→ **Description of the task**
Transcribe precisely those lines of the listing that fall between the line containing "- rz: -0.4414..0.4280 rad" and the last line, inclusive of both.
Top of Exercise data
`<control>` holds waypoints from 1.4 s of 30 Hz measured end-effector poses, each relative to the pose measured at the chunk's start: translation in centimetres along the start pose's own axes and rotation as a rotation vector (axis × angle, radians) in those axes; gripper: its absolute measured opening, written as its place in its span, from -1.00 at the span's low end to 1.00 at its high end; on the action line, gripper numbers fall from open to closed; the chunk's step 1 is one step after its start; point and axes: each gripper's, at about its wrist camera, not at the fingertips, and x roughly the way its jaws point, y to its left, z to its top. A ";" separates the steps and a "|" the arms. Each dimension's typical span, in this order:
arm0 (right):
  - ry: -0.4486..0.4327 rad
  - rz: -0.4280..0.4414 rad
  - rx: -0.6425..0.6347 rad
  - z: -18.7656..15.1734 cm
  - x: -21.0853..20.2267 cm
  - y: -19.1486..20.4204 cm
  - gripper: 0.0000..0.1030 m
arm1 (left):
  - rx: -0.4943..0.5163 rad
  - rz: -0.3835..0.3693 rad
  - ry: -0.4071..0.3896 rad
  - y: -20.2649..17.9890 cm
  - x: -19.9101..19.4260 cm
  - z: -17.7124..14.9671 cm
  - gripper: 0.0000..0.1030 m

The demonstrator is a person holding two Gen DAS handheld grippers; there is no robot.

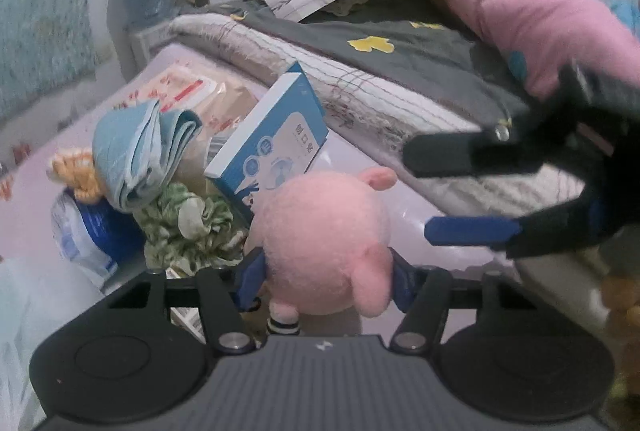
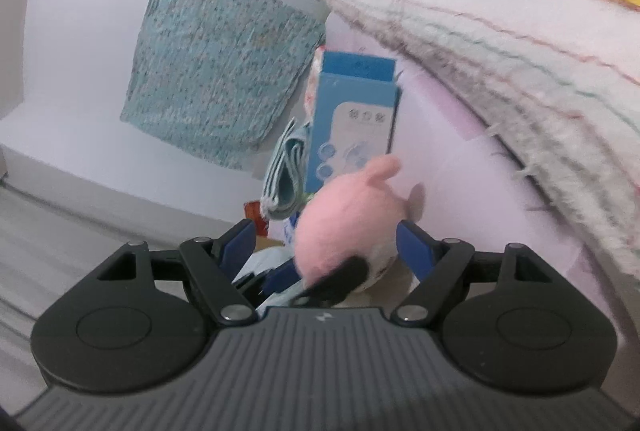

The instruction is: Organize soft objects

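A pink plush toy [image 1: 326,243] sits between the blue pads of my left gripper [image 1: 326,281], which is shut on it above the bed. My right gripper [image 1: 444,187] reaches in from the right in the left wrist view, its two fingers spread and empty, just right of the toy. In the right wrist view the plush [image 2: 346,219] lies between my right gripper's [image 2: 326,251] open fingers, with the left gripper's fingertip [image 2: 344,277] below it. A folded light blue cloth [image 1: 140,151], a green-white fluffy thing [image 1: 188,227] and an orange plush [image 1: 76,171] lie left of the toy.
A blue box [image 1: 276,135] leans behind the toy. A plastic-wrapped pack [image 1: 86,239] and a packet [image 1: 192,91] lie on the lilac sheet [image 1: 416,211]. A pile of folded blankets [image 1: 400,71] with a pink cloth [image 1: 548,27] rises at the right. A teal mat [image 2: 216,59] hangs on the wall.
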 end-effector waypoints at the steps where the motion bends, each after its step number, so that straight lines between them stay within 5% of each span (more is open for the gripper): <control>1: -0.010 -0.005 0.005 0.0 0.0 -0.2 0.51 | -0.017 -0.020 0.002 0.3 -0.3 0.0 0.21; 9: -0.069 0.014 0.023 -0.4 -0.6 -1.3 0.51 | -0.202 -0.254 0.040 2.6 -3.3 0.1 0.19; 20: -0.104 0.147 0.013 -1.9 -1.5 -0.9 0.52 | -0.441 -0.630 0.146 5.0 -3.4 -1.1 0.20; 28: -0.060 -0.047 -0.065 -3.2 -1.4 0.1 0.33 | -0.459 -0.630 0.210 4.3 -1.7 -2.8 0.29; 32: -0.026 -0.104 -0.124 -3.0 -0.3 1.3 0.32 | -0.370 -0.551 0.150 3.6 -2.8 -2.4 0.52; 38: 0.045 -0.163 -0.159 -2.1 2.4 2.1 0.37 | -0.196 -0.385 0.086 1.8 -3.8 -1.8 0.50; 42: 0.073 -0.161 -0.149 -1.8 3.5 1.8 0.40 | -0.173 -0.325 0.088 1.5 -3.1 -1.8 0.37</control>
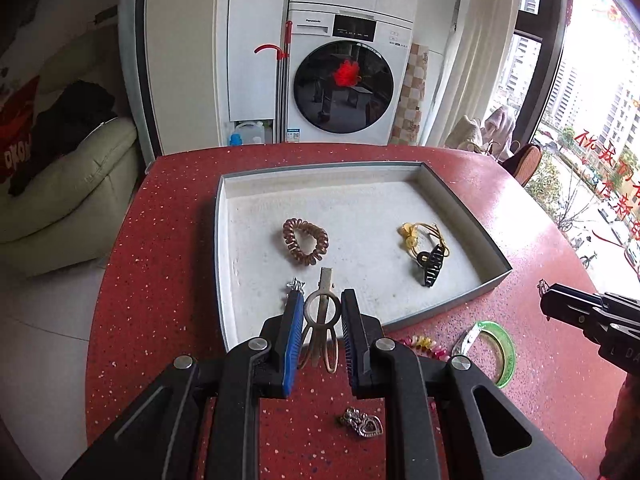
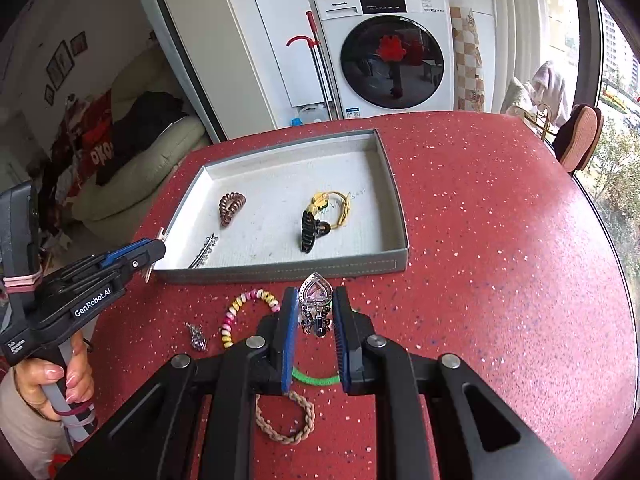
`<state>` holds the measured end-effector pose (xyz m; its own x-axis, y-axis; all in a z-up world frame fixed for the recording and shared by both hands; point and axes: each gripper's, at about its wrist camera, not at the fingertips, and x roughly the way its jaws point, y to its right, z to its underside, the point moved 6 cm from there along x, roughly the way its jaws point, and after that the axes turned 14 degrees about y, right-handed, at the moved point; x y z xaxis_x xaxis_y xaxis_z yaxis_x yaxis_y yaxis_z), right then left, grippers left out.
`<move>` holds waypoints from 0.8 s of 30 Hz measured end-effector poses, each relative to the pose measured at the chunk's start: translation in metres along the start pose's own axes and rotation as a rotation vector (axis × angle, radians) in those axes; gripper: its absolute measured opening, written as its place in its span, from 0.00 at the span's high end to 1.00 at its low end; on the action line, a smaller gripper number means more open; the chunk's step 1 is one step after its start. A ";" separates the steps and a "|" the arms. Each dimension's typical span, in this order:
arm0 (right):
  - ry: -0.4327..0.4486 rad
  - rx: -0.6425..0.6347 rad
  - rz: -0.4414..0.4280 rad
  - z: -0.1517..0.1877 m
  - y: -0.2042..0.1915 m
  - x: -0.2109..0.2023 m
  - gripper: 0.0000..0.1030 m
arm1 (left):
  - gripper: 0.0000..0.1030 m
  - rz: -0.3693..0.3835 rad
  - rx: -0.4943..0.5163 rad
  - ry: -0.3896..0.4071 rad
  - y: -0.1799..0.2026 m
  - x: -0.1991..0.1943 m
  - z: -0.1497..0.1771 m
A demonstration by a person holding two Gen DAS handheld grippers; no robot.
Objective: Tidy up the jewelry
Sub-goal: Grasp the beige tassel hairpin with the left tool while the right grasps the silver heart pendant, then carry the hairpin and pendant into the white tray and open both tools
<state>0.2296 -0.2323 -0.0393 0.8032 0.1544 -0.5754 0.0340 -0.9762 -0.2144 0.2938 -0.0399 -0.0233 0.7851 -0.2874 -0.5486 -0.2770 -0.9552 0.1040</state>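
Observation:
A grey tray [image 1: 496, 264] [image 2: 280, 270] on the red table holds a brown coil hair tie [image 1: 306, 242] [image 2: 231, 208], a yellow hair tie [image 1: 416, 234] [image 2: 334, 204], a black claw clip [image 1: 431, 266] [image 2: 309, 232] and a silver clip [image 2: 204, 256]. My left gripper [image 1: 319, 316] [image 2: 154, 256] is shut on a bronze hair clip [image 1: 322, 312] over the tray's near left corner. My right gripper [image 2: 316, 320] [image 1: 546, 296] is shut on a heart-shaped rhinestone clip [image 2: 316, 304], just in front of the tray.
On the table lie a pastel coil bracelet [image 2: 244, 312] [image 1: 424, 346], a green bangle [image 1: 500, 352] [image 2: 316, 380], a braided beige band [image 2: 286, 420] and a silver heart charm [image 1: 360, 426] [image 2: 197, 336]. A washing machine [image 1: 344, 80] and a sofa [image 1: 60, 188] stand behind.

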 end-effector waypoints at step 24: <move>-0.059 0.048 0.113 -0.029 0.044 0.123 0.82 | 0.64 -0.039 0.080 -0.115 0.037 0.105 0.003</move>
<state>0.3473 -0.2605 -0.0963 0.7640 0.0540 -0.6429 -0.0841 -0.9797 -0.1822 0.3644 -0.1050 -0.0791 0.7289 -0.2361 -0.6426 -0.2943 -0.9555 0.0173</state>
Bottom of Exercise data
→ **Completed exercise**
  - rz: -0.4414..0.4280 rad
  - z: -0.1517..0.1877 m
  - y: -0.2042..0.1915 m
  - x: -0.2109..0.2023 m
  - gripper: 0.0000..0.1030 m
arm1 (left):
  - gripper: 0.0000..0.1030 m
  - rz: -0.3693..0.3835 rad
  - rx: -0.4943..0.5163 rad
  - ry: -0.3896..0.4071 rad
  - y: -0.1799..0.2026 m
  - x: -0.1991..0.1943 m
  - z: -0.1497..0.1771 m
A demonstration by a person holding two Gen DAS handheld grippers; no robot.
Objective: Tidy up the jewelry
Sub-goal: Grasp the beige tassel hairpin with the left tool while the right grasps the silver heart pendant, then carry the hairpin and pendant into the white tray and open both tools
<state>0.2296 -0.2323 -0.0393 0.8032 0.1544 -0.5754 0.0340 -0.9762 -0.2144 0.2938 -0.0399 -0.0233 0.7851 -0.2874 -0.5486 -0.2770 -0.9552 0.1040</state>
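Observation:
A grey tray [image 1: 496, 264] [image 2: 280, 270] on the red table holds a brown coil hair tie [image 1: 306, 242] [image 2: 231, 208], a yellow hair tie [image 1: 416, 234] [image 2: 334, 204], a black claw clip [image 1: 431, 266] [image 2: 309, 232] and a silver clip [image 2: 204, 256]. My left gripper [image 1: 319, 316] [image 2: 154, 256] is shut on a bronze hair clip [image 1: 322, 312] over the tray's near left corner. My right gripper [image 2: 316, 320] [image 1: 546, 296] is shut on a heart-shaped rhinestone clip [image 2: 316, 304], just in front of the tray.
On the table lie a pastel coil bracelet [image 2: 244, 312] [image 1: 424, 346], a green bangle [image 1: 500, 352] [image 2: 316, 380], a braided beige band [image 2: 286, 420] and a silver heart charm [image 1: 360, 426] [image 2: 197, 336]. A washing machine [image 1: 344, 80] and a sofa [image 1: 60, 188] stand behind.
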
 end-effector waypoints at step 24: <move>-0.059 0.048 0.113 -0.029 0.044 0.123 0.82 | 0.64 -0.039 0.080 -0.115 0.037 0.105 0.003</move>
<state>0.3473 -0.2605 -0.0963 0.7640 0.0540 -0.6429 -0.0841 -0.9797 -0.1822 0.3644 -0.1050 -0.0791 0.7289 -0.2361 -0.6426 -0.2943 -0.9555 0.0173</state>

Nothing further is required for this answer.